San Francisco Museum of Art

From the size of this exhibition, the enormous cost of transporting and setting up the large number of works shown, as well as the lavish sixty-four page catalog, with its omniscient introduction by Wayne Andersen of the Walker Art Center, one would naturally expect to be viewing the work of a major and important contributor to the twentieth-century sculptural idiom, at least equivalent in inventiveness and performance to such artists as David Smith, Henry Moore and Giacometti. Add to this Ferber’s reputation for high intelligence and upright humanism, his friendship with some of the best artistic minds in America, plus high acclaim by some of the most important critics, and it is something of a shock to examine the works and be forced to the conclusion that he is at best only a second rate sculptor whose work is often dull. Consistently, and throughout Ferber’s work, is a single unitary theme—caricature, that is, grotesque representation by overemphasis of characteristic traits rather than any fine and deep sculptural touch. In a word, his work is totally lacking in nobility.

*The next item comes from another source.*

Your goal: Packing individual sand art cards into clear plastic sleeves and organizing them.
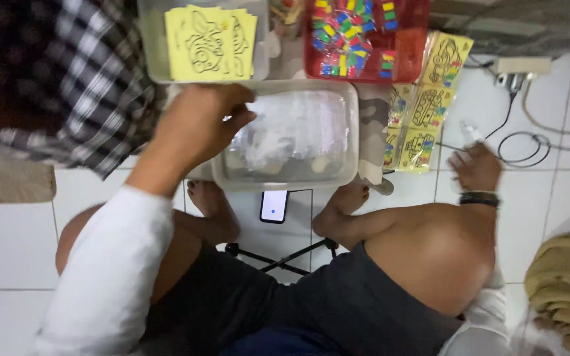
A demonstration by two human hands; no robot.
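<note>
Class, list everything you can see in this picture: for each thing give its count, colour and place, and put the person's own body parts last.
Clear plastic tub: one, see-through, centre, holding clear plastic bags.
Yellow sheets: a stack, yellow with line drawings, in a second clear container at top left.
Red tray: one, red, top centre, holding small multicoloured pieces.
Packaged yellow cards: several, yellow, right of the tub.
Phone: one, lit screen, on the floor between the feet.
Cables: several, white and black, right on the white tiles.
Checked cloth: one, dark and white, top left.
Left hand: at the tub's left rim, over the bags.
Right hand: on the floor, black wristband.
</note>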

It would seem but for abstract expressionism, primarily a painterly concept, Ferber would have remained, like many other sculptors in America, hanging onto the coat-tails of Moore, Zadkine and other Europeans. By grafting this most powerful and revolutionary vista of the paint act onto sculpture, an essentially fake and non sculptural contemporaneousness appears and Ferber’s sculpture reeks of it. He is also well known for his much publicized and massive “sculpture as an environment,” which is discussed not only at length but with impressive claims in the catalog, proclaiming Ferber as an innovator who is complimentary to both Frank Lloyd Wright and Kiesler. On examination, the sculpture on which the claim is based proves to be very little different in its space concept, to that of a dead and sawn-off tree, imbedded in an apron of concrete and surrounded by the cage of the monkeys in the zoo.